Her mind drifted to the death of Healing Woman, occurring but a few weeks before. The elder was crushed, "beyond recognition" they said. A young man, with a bottle of vodka in one hand, used the other to steer his brand new pickup into a car driven by Healing Woman's son. It was reported that her boy, a heavy-set thirty-three year old purporting to have zero interest in his mother's spiritual practice, had oddly escaped with only superficial injuries.

Kiva looked around the room, for some object or purpose to save her from the sadness, a sadness that threatened to overtake her. Her eyes came to rest on the black button nose of an old fur wrap, and the flickering candlelight reflected in their centers. She felt sorry for the fox, trapped and clubbed in the Canadian wilds— or more likely "farmed" for its pelt, euthanized with an electric rod shoved up its rectum. Either way its skin was tanned in chemicals and then sewn together with nylon thread by disinterested workers, all to drape over the pasty shoulders of some 1950’s socialite. She imagined the indignity of being paraded in front of movie and party-goers, and otherwise hung in a stuffy suburban closet above dozens of high heeled shoes and packages of perfumed moth balls. Kiva met this fox as it lay curled up on a rack next to a pair of Mexican straw hats, below a configuration of dangling plastic belts at a Santa Fe thrift store. Who knows how long it lay there under those blinding shop lights, before being shoplifted by an eco-anarchist and brought here to the wilderness landscape of its foxen dreams.

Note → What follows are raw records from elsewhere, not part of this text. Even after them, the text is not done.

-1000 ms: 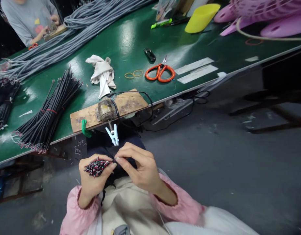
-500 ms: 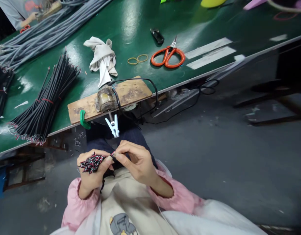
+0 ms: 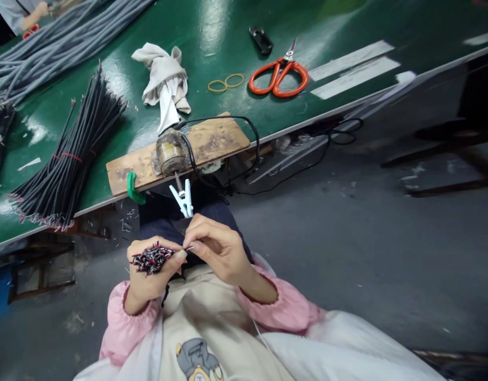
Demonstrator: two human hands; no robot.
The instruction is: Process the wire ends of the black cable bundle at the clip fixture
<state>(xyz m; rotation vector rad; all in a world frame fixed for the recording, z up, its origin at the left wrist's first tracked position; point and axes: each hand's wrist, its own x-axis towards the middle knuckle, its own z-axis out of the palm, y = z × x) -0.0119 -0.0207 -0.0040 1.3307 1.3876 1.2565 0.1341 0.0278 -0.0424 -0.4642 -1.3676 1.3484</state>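
Observation:
My left hand (image 3: 145, 280) is closed around a bundle of cables (image 3: 152, 258), whose stripped ends show red, white and black wires. From between its thumb and forefinger one cable end (image 3: 188, 248) sticks out to the right. My right hand (image 3: 218, 251) pinches at that same end with thumb and fingertips. Just beyond the hands, a light blue clothespin-like clip (image 3: 183, 199) sits on the shaft of a small motor (image 3: 171, 153). The motor is fixed to a wooden board (image 3: 216, 137) at the table edge. The bundle's lower part is hidden behind my left hand.
A green clamp (image 3: 134, 189) grips the board. On the green table (image 3: 180, 26) lie a tied black cable bundle (image 3: 71, 156), a cloth (image 3: 164, 79), rubber bands (image 3: 225, 83), orange-handled scissors (image 3: 279, 76) and a black tool (image 3: 261, 41). Grey cables (image 3: 65, 50) stretch towards another person's hand (image 3: 37, 15).
The view has shifted slightly, so the table things sit higher. My right fingertips have moved a little at the cable end, and its coloured wires now point right. Both hands keep their hold.

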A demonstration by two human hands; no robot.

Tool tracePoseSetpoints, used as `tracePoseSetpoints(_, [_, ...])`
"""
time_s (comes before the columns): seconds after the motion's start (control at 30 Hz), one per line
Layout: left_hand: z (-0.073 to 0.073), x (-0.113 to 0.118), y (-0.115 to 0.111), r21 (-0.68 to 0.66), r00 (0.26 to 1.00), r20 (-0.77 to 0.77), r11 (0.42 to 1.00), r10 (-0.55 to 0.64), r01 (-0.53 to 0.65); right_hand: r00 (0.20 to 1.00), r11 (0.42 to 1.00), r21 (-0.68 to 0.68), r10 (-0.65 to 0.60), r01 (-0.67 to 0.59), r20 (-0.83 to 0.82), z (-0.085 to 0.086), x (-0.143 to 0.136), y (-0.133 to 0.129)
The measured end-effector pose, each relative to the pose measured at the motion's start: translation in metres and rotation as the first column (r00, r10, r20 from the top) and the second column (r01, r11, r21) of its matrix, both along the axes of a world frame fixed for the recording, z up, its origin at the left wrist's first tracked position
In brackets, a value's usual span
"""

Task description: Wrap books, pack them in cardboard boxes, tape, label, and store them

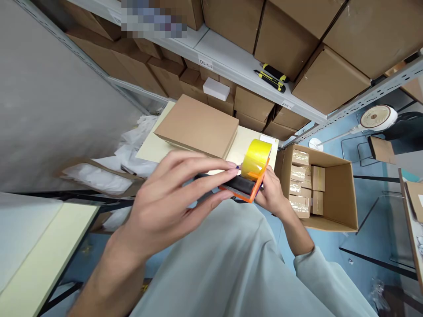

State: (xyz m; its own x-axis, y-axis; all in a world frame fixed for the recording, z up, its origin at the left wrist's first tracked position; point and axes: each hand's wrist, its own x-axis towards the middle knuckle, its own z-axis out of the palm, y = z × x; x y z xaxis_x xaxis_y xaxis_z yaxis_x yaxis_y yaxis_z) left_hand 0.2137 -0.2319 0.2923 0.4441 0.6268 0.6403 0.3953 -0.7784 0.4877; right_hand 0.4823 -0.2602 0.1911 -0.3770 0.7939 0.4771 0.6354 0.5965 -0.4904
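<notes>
Holding the orange tape dispenser (260, 181) steady helps: near the tabletop (246, 135), the right hand (274, 192) curls around its side while the open left hand (161, 202) touches it with extended fingers, ideally lightly.

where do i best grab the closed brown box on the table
Probably by both short end walls, coming in from left and right: the box lies flat on the table, with a broad, smooth top, no visible handle, and shelf boxes behind it.

The tape roll (256, 155) was yellow, its dispenser (244, 195) orange and black. The box (201, 125) along the worktop's (150, 152) far edge was plain brown; the worktop was pale cream.
</notes>
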Motion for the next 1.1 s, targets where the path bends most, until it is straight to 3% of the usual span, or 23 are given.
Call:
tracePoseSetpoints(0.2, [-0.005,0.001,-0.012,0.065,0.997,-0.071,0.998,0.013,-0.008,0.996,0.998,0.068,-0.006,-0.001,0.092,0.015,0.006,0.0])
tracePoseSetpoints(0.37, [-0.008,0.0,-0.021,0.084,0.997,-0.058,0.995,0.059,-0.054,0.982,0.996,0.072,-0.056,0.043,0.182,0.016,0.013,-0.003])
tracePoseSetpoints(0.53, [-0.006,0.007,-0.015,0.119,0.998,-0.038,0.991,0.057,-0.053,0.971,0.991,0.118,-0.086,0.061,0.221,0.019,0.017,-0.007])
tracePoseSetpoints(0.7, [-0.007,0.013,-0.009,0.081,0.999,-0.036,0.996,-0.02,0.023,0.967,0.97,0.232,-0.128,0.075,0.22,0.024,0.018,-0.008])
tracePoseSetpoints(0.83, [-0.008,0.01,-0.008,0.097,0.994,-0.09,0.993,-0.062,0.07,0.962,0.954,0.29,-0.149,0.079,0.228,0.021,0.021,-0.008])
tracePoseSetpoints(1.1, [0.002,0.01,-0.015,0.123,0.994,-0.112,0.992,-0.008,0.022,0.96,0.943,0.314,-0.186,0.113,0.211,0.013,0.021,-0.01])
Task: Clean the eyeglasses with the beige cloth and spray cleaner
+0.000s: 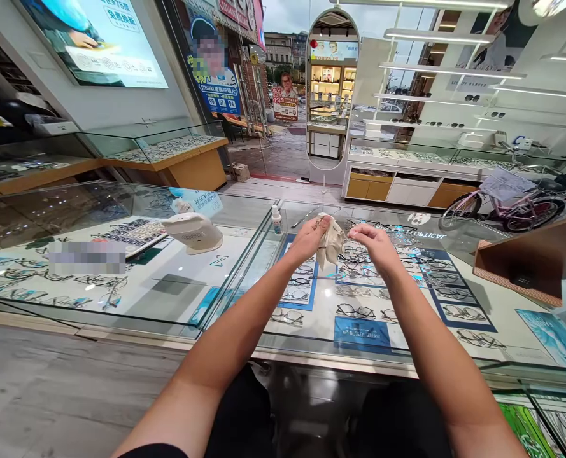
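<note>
Above the glass counter, my left hand (311,237) is closed on a crumpled beige cloth (330,245), which hangs down from the fingers. Just to its right, my right hand (371,240) has thumb and fingers pinched together beside the cloth. Whatever thin thing those fingertips hold is too small to make out. Under both hands, rows of eyeglasses (356,310) lie in the glass display case (263,340). A small white spray bottle (276,220) stands on the glass to the left of my left hand.
A white desk device (194,233) and a keyboard (132,238) sit on the left counter. At the right stands a brown wooden-looking box or stand (516,273). Beyond the counter are an oval mirror (333,95), a pink bicycle (512,203) and lit shelves (449,73) with sunglasses.
</note>
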`<action>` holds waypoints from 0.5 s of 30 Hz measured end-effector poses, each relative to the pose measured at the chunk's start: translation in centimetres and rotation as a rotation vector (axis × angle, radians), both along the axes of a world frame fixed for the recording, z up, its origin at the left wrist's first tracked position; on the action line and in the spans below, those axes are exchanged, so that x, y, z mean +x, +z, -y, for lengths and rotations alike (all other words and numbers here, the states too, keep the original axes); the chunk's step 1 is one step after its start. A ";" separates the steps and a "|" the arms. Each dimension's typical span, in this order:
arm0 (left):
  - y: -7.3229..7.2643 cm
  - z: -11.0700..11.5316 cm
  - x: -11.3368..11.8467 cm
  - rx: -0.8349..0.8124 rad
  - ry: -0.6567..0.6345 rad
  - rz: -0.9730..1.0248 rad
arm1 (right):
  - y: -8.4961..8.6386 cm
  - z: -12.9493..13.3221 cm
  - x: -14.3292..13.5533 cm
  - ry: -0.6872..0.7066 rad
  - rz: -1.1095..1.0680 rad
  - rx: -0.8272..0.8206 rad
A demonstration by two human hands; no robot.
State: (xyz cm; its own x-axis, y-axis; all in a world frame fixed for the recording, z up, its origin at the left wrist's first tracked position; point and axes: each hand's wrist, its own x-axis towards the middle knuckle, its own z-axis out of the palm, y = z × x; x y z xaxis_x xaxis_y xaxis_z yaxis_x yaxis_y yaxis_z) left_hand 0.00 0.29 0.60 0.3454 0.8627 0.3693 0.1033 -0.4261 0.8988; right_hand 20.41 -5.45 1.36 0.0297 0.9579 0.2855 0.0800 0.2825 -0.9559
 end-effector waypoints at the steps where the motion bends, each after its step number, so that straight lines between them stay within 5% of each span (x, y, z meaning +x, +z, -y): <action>1: 0.0 0.0 0.0 -0.016 -0.010 0.009 | 0.0 -0.1 0.2 -0.020 -0.046 -0.019; 10: -1.1 0.5 1.1 -0.315 -0.461 0.091 | -0.3 -0.4 -0.7 -0.075 -0.348 -0.130; 15: -1.8 1.5 2.5 -0.436 -0.509 0.269 | -0.9 0.0 -2.4 -0.049 -0.437 -0.165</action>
State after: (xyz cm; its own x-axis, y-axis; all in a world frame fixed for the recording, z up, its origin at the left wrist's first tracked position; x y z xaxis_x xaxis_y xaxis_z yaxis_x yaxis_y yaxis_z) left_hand 2.46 -1.17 -1.24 0.6893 0.7073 0.1568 -0.2610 0.0407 0.9645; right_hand 18.00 -5.44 0.51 0.1595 0.9839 0.0800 -0.3308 0.1296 -0.9348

The fox had been Healing Woman's totem....

This time it was the waning moon that caught her attention, the shadows it cast seeming to pool on her face like rainwater on New Mexico rimrock, forming satisfied reservoirs of liquid soul. And like water, the shadows would be lifted skyward by the rising sun. She picked up the only instrument she played, and dutifully dusted off its shaft. It was an old silver flute, a Geweinhardt model peddled to the mother of a girl who hated organized activities. She never learned the half-time marches of her high school band. More than music, what she learned to play were rivers.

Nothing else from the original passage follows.